> [Task goal] Report how many lines in the records hold the string "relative"; give the number and nothing else.
▶
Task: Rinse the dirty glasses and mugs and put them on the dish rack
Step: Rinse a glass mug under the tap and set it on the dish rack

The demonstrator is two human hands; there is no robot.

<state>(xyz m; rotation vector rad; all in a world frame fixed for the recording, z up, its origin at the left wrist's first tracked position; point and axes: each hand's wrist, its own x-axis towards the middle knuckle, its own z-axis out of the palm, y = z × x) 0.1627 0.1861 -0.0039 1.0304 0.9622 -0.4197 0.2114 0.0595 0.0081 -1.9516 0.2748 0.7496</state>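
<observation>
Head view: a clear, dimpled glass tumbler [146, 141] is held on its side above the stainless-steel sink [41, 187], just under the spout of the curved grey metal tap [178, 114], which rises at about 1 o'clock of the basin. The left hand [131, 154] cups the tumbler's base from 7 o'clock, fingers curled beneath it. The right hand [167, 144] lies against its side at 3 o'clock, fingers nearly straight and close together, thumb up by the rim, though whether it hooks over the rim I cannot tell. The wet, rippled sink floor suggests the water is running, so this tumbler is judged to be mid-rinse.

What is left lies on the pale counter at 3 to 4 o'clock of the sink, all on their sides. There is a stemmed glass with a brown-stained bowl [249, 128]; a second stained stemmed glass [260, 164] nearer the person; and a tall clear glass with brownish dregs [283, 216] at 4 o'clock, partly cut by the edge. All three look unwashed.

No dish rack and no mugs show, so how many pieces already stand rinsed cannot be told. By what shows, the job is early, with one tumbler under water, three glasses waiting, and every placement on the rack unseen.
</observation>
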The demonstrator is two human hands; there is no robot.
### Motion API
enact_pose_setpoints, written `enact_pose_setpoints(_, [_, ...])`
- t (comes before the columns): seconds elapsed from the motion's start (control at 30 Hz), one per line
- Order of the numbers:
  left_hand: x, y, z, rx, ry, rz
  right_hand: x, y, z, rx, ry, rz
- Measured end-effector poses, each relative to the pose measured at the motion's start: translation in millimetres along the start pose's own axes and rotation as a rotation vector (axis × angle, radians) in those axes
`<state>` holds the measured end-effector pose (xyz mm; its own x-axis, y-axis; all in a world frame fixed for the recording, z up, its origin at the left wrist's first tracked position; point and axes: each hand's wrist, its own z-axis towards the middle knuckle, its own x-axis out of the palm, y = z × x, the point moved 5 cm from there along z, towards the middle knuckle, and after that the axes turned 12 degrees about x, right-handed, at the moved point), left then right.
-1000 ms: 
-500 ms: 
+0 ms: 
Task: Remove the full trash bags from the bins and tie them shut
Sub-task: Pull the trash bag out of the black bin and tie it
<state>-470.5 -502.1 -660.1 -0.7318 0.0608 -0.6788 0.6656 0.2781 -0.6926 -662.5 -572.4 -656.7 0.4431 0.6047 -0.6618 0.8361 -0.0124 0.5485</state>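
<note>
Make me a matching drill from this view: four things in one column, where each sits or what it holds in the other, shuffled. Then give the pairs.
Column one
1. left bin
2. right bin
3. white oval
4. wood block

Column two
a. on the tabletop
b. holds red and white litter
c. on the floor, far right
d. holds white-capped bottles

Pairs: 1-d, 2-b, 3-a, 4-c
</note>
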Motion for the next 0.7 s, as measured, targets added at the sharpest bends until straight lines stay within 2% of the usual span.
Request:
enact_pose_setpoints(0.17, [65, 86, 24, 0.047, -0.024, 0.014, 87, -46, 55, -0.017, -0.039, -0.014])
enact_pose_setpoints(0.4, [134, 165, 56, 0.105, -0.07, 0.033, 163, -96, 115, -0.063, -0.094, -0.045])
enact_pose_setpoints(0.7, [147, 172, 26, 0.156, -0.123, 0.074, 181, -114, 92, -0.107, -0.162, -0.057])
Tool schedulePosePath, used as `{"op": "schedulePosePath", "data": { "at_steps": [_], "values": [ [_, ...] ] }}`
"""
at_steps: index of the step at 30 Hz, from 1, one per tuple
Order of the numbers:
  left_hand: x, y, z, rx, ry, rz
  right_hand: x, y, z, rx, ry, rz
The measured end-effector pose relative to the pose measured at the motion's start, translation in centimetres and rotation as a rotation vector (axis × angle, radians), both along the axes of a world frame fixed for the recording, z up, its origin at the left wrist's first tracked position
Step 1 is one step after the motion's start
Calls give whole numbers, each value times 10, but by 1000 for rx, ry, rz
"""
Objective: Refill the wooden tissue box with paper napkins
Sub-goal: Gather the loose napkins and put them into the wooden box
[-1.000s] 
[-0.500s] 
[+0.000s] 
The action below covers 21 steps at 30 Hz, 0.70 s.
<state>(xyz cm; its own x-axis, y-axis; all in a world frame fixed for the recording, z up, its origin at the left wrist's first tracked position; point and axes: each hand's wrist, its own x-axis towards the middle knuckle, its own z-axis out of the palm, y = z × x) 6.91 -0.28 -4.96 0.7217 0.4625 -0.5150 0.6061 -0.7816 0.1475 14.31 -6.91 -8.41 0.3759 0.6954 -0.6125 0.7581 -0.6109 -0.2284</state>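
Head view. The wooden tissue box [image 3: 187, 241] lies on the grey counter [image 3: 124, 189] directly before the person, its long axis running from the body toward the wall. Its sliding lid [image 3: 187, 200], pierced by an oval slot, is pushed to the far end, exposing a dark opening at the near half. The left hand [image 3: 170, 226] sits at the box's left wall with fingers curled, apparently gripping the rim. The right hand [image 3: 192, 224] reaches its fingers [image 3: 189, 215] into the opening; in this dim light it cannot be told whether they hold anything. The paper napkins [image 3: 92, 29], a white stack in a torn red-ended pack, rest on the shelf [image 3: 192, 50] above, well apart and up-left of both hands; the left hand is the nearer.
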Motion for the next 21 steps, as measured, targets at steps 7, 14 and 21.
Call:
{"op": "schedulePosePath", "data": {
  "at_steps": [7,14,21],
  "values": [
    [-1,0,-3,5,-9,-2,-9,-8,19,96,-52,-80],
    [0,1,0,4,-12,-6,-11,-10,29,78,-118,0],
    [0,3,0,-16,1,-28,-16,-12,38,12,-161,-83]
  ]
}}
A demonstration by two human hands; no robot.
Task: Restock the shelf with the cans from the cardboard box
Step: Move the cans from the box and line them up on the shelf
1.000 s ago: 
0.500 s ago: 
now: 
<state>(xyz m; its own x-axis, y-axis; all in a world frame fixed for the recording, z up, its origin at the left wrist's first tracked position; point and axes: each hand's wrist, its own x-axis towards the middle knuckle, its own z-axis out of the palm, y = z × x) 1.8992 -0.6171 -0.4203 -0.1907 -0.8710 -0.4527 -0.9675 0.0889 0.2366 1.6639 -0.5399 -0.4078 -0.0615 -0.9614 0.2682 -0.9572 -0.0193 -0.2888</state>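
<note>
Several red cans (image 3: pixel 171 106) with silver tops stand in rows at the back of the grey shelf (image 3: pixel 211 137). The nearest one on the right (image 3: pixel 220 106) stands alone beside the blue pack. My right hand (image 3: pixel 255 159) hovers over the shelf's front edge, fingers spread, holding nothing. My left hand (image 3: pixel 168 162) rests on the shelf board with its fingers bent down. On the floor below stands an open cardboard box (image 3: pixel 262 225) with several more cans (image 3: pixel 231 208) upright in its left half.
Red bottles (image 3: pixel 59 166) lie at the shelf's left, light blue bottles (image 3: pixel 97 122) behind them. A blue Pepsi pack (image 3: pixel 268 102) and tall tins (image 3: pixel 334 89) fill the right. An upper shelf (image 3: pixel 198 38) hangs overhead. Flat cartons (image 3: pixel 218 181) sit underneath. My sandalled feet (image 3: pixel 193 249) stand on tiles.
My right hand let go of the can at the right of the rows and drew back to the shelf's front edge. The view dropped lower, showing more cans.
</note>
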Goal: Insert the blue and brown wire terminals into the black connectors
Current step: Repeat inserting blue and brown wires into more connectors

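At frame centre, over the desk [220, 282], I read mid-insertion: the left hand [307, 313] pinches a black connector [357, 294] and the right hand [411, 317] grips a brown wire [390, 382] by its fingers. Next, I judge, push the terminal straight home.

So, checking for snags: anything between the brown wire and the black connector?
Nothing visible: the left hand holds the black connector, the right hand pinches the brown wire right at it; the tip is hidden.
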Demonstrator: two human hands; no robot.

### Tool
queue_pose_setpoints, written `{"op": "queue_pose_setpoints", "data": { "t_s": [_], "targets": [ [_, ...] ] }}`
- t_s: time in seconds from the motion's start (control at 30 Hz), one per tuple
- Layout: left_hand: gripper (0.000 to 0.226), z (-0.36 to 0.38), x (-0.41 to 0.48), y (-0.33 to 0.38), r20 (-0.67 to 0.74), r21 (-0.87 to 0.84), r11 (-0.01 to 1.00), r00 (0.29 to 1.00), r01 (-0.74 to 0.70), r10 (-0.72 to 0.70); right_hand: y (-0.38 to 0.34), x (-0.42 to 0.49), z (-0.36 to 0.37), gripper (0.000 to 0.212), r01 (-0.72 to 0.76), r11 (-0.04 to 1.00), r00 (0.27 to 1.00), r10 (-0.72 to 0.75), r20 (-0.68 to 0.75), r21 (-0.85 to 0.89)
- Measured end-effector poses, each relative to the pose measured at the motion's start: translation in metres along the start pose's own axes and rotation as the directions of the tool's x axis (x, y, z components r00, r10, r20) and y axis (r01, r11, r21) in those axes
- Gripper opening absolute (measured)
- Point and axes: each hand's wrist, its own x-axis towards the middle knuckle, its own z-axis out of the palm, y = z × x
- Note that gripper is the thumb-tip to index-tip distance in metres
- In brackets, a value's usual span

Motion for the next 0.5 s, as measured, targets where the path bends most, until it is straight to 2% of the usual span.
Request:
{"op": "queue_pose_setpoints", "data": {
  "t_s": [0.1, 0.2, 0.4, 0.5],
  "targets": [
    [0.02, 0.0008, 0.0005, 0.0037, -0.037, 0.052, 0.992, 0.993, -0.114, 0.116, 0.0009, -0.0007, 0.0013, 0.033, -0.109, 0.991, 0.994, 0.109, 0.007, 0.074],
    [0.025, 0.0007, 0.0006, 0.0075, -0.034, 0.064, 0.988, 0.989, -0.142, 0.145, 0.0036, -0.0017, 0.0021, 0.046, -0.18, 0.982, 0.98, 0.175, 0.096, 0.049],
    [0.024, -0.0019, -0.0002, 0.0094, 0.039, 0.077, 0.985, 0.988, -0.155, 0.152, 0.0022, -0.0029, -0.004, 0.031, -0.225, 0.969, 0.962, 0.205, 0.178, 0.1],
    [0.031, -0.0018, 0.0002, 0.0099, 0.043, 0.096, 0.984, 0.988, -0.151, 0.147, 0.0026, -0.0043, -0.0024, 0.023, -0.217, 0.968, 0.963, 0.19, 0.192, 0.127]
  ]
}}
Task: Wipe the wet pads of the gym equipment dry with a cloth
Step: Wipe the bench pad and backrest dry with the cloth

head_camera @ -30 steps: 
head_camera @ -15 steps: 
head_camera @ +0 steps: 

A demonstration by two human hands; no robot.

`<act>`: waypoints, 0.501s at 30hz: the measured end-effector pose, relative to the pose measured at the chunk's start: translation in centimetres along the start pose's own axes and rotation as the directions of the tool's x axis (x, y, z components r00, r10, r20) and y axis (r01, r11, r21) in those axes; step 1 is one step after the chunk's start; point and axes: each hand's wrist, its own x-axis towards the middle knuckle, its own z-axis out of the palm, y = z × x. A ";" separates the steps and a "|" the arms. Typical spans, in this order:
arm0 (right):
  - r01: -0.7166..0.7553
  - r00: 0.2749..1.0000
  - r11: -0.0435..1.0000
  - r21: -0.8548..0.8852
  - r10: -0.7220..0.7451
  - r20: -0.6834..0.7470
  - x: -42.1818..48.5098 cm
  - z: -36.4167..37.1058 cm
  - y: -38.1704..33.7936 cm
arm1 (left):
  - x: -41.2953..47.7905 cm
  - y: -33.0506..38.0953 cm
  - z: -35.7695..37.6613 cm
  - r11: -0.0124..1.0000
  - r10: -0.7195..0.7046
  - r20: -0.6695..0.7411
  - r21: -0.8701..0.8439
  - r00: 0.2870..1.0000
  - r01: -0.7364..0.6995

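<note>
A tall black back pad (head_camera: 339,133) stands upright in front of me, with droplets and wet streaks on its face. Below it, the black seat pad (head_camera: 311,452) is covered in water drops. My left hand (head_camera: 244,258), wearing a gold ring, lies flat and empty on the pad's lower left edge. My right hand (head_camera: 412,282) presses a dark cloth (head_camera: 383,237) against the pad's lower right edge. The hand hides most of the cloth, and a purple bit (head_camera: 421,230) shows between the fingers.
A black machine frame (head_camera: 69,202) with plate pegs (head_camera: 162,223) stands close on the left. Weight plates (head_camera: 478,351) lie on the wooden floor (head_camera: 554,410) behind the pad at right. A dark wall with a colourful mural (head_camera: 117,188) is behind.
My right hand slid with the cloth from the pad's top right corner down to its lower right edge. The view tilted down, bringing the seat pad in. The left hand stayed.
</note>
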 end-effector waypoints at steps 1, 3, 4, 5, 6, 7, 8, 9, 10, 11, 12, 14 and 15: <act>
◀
> [Output] 4